Não havia lágrimas, o que era motivo de orgulho; por outro lado, todo seu corpo tremia tanto que tudo o que conseguia fazer era manter as mãos corpóreas.
Quando o estetoscópio escorregou de seu pescoço e caiu sobre o carpete ela parou para não pisar nele.
– Deus... mas que droga...
Esticando-se para pegar a coisa, olhou para e cama e pensou: “certo, talvez seja hora de parar com as camisas brancas”. Havia uma montanha delas sobre os lençóis pretos.
Voltando-se para o quarto, sentou-se ao lado da pilha de roupas e encarou o armário. As regatas e as roupas de couro de V. ainda estavam bem organizadas. Já o seu lado... estava um desastre. Não era uma metáfora perfeita?

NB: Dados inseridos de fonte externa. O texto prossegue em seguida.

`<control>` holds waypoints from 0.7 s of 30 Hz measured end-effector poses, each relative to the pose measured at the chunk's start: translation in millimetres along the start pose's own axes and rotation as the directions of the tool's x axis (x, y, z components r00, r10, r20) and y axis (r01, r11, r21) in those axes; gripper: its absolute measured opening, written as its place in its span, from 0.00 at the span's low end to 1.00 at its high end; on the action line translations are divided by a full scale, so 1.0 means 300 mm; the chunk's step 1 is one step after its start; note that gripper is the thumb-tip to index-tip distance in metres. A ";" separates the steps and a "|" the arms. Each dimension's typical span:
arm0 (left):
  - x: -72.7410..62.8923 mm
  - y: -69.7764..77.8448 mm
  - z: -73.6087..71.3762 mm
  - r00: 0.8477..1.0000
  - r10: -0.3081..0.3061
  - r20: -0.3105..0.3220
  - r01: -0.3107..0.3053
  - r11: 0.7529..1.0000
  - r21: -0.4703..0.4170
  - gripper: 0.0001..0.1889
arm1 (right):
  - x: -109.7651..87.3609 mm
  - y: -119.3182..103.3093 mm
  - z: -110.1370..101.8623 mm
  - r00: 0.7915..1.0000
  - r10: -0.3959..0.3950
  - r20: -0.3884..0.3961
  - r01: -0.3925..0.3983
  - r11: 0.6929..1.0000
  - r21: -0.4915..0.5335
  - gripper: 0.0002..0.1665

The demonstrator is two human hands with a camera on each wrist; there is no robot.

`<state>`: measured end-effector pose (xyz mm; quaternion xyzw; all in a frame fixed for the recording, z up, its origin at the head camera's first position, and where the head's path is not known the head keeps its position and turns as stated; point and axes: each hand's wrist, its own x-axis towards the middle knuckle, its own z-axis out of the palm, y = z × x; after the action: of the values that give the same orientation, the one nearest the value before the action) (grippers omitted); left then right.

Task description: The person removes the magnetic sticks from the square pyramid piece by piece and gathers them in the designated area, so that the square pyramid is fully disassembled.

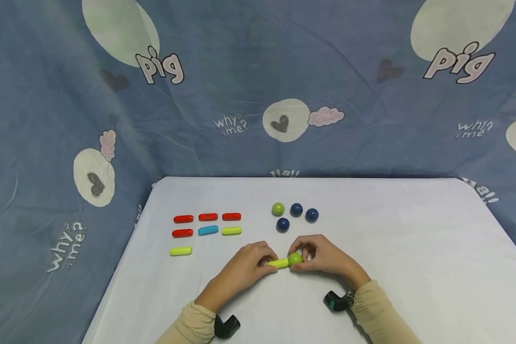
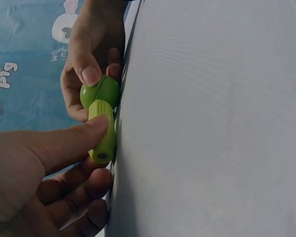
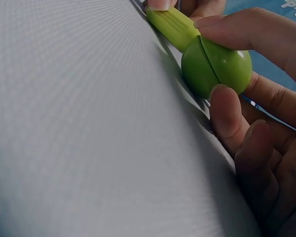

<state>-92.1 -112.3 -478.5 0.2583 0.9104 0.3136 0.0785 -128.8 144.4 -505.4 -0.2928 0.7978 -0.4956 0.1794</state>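
Note:
Between thumb and fingers, my left hand (image 1: 250, 264) pinches a yellow-green ribbed rod (image 1: 278, 263) with a dark spot on its near end, seen in the left wrist view. My right hand (image 1: 325, 255) pinches a glossy green ball (image 1: 295, 259) that has a seam line around it. Rod and ball touch end to end, just above or on the white table; whether they are joined I cannot tell. In the right wrist view the ball (image 3: 216, 68) sits between thumb and fingertips, with the rod (image 3: 172, 28) running off its far side.
Left on the white table (image 1: 413, 248) lie several red rods (image 1: 208, 217), a blue rod (image 1: 208, 230) and two yellow-green rods (image 1: 180, 251). Behind the hands are another green ball (image 1: 278, 209) and three dark blue balls (image 1: 296, 209). A printed blue cloth (image 1: 241, 71) hangs behind.

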 end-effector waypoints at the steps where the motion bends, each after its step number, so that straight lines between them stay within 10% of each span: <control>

Só que... havia uma confusão total dentro dele também, não?
Deus... o que ela estava fazendo? Mudar-se para a clínica, mesmo que temporariamente, não era a resposta. Quando alguém se casava, permanecia firme e tentava consertar as coisas. Era assim que os relacionamentos sobreviviam.
Se partisse agora? Não saberia dizer como a situação dos dois acabaria.
Deus, o que tiveram de fato? Duas horas de normalidade? Ótimo. Maravilha.
Pegou o celular, criou uma nova mensagem de texto e encarou a tela. Dois minutos depois, fechou o celular. Era difícil colocar tudo o que tinha para dizer em 160 caracteres. Ou mesmo em seis páginas com 160 linhas cada.
Payne era sua paciente e tinha um dever para com ela. Vishous era seu companheiro e não havia nada que não fizesse por ele. E a irmã gêmea de V. não estava preparada para esperar mais tempo.
Embora, aparentemente, fosse algo que se dispusera a fazer pelo irmão. E, obviamente, Vishous tinha ido recorrer à mãe deles.
Só Deus sabia qual seria o resultado disso.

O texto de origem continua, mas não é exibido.